False Discovery Rate
Last updated on 2025-09-23 | Edit this page
Estimated time: 40 minutes
Overview
Questions
- What are False Discovery Rates, and when are they a concern in data analysis?
- How can you control false discovery rates?
Objectives
- Calculate the false discovery rate.
- Explain the limitations of restricting family wise error rates in a study.
False Discovery Rate
There are many situations for which requiring an FWER of 0.05 does not make sense as it is much too strict. For example, consider the very common exercise of running a preliminary small study to determine a handful of candidate genes. This is referred to as a discovery driven project or experiment. We may be in search of an unknown causative gene and more than willing to perform follow-up studies with many more samples on just the candidates. If we develop a procedure that produces, for example, a list of 10 genes of which 1 or 2 pan out as important, the experiment is a resounding success. With a small sample size, the only way to achieve a FWER \(\leq\) 0.05 is with an empty list of genes. We already saw in the previous section that despite 1,000 diets being effective, we ended up with a list with just 2. Change the sample size to 6 and you very likely get 0:
R
set.seed(1)
population <- unlist(read.csv(file = "./data/femaleControlsPopulation.csv"))
m <- 10000
p0 <- 0.90
m0 <- m*p0
m1 <- m-m0
nullHypothesis <- c( rep(TRUE,m0), rep(FALSE,m1))
delta <- 3
pvals <- sapply(1:m, function(i){
control <- sample(population, 6)
treatment <- sample(population, 6)
if(!nullHypothesis[i]) treatment <- treatment + delta
t.test(treatment, control)$p.value
})
sum(pvals < 0.05/10000)
OUTPUT
[1] 0
By requiring a FWER \(\leq\) 0.05, we are practically assuring 0 power (sensitivity). In many applications, this specificity requirement is over-kill. A widely used alternative to the FWER is the false discovery rate (FDR). The idea behind FDR is to focus on the random variable \(Q \equiv V/R\) with \(Q=0\) when \(R=0\) and \(V=0\). Note that \(R=0\) (nothing called significant) implies \(V=0\) (no false positives). So \(Q\) is a random variable that can take values between 0 and 1 and we can define a rate by considering the average of \(Q\). To better understand this concept here, we compute \(Q\) for the procedure: call everything p-value < 0.05 significant.
Discussion
Refer to the confusion matrix below showing false positive, false
negative, and false discovery rates, along with specificity and
sensitivity. Turn to a partner and explain the following:
How is the false discovery rate related to Type I error and false
positive rates?
How is sensitivity related to the false discovery rate?

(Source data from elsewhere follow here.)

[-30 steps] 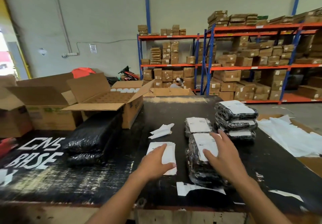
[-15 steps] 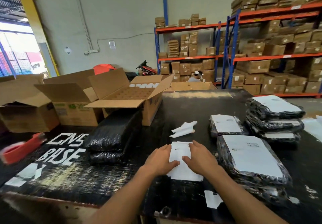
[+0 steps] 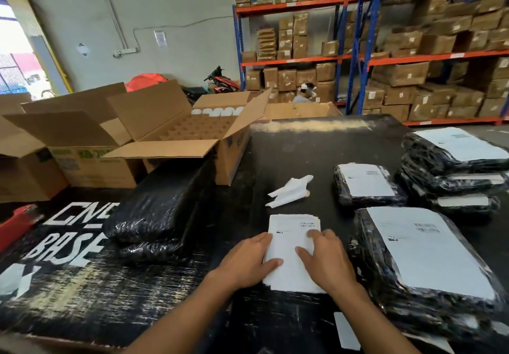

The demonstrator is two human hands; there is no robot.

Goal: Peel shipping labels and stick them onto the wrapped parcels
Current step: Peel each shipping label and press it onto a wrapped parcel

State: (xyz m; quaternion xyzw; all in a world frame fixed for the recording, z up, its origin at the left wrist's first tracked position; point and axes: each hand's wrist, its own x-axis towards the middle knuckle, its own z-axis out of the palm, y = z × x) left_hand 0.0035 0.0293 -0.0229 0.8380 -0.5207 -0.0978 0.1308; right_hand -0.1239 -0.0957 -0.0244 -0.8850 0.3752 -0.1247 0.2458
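Both hands flat on the label stack [image 3: 293, 246] near the front of the black counter [image 3: 289, 144]. Left hand [image 3: 245, 261] covers the stack's left edge, thumb lying across the paper, fingers spread, no closed grip. Right hand [image 3: 325, 260] lies on the right side, fingers pressing the top sheet, also no pinch; cannot tell if a label corner is lifted. Loose backing strip [image 3: 347, 334] by the right forearm. Just right of the stack, a labelled wrapped parcel pile [image 3: 421, 265]. Left of the hands, two unlabelled black parcels [image 3: 159, 213] stacked. Beyond the stack, crumpled white backing paper [image 3: 289, 191]. Further right, a small labelled parcel [image 3: 363, 183], then a taller labelled pile [image 3: 454, 166]. Far left, open cardboard box [image 3: 176, 138] with divider cells. Behind, shelving [image 3: 385, 58] full of cartons.
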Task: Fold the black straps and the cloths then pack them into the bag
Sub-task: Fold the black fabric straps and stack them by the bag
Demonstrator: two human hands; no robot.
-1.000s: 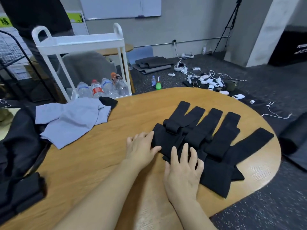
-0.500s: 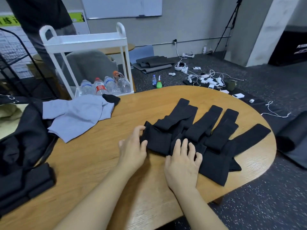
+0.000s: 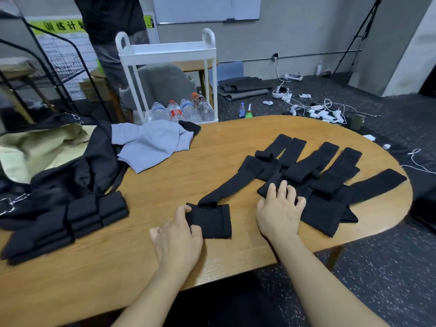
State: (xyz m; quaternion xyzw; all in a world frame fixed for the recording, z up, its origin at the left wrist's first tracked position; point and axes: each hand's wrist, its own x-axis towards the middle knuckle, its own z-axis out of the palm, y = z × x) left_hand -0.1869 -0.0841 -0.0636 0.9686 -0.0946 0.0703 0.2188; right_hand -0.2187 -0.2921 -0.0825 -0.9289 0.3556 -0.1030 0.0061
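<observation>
Strap being drawn from the pile at two o'clock is gripped at its folded end by the left hand; the pile is pressed by the right hand, fingers loosely bent. Edges should be squared on the bench before folding further.

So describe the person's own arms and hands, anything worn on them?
Both forearms are bare as far as the frame shows: no sleeves, gloves or watch. The left hand and right hand show no rings or markings that I can make out.

yellow-green wall poster, header reading "训练计"
</observation>
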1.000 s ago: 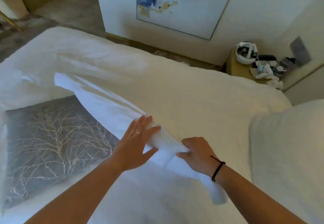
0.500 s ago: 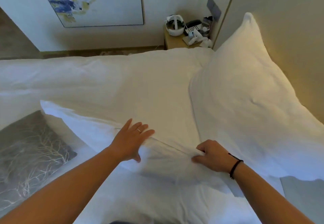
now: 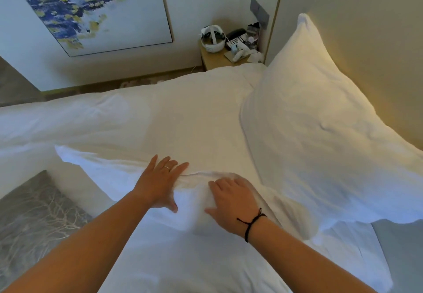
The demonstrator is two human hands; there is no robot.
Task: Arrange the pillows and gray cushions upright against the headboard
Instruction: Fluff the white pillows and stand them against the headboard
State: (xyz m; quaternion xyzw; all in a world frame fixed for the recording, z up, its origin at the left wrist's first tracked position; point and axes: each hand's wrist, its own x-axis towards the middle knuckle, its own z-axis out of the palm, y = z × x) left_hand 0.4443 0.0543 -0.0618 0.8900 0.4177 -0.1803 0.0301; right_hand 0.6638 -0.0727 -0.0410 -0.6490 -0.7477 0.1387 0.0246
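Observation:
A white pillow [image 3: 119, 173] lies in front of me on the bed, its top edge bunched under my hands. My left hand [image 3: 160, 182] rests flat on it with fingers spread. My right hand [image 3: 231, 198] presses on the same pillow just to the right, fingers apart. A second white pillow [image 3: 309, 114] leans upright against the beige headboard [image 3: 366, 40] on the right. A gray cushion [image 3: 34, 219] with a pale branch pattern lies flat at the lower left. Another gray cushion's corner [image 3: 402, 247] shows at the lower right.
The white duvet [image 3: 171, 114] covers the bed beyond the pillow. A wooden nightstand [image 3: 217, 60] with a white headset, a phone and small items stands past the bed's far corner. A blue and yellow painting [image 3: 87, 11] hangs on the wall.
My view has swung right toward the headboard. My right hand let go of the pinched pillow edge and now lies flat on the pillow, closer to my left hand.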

When you are finished discussing, share with the group in the
collaborative document.

For more on this, see Classification evaluation by J. Lever, M. Krzywinski and N. Altman in Nature Methods 13, 603-604 (2016).
Vectorizing code
Before running the simulation, we are going to vectorize the
code. This means that instead of using sapply
to run
m
tests, we will create a matrix with all data in one call
to sample. This code runs several times faster than the code above,
which is necessary here due to the fact that we will be generating
several simulations. Understanding this chunk of code and how it is
equivalent to the code above using sapply
will take a you
long way in helping you code efficiently in R.
R
library(genefilter) ##rowttests is here
alpha <- 0.05
N <- 12
set.seed(1)
##Define groups to be used with rowttests
g <- factor( c(rep(0, N), rep(1, N)) )
B <- 1000 ##number of simulations
Qs <- replicate(B, {
##matrix with control data (rows are tests, columns are mice)
controls <- matrix(sample(population, N*m, replace=TRUE), nrow=m)
##matrix with control data (rows are tests, columns are mice)
treatments <- matrix(sample(population, N*m, replace=TRUE), nrow=m)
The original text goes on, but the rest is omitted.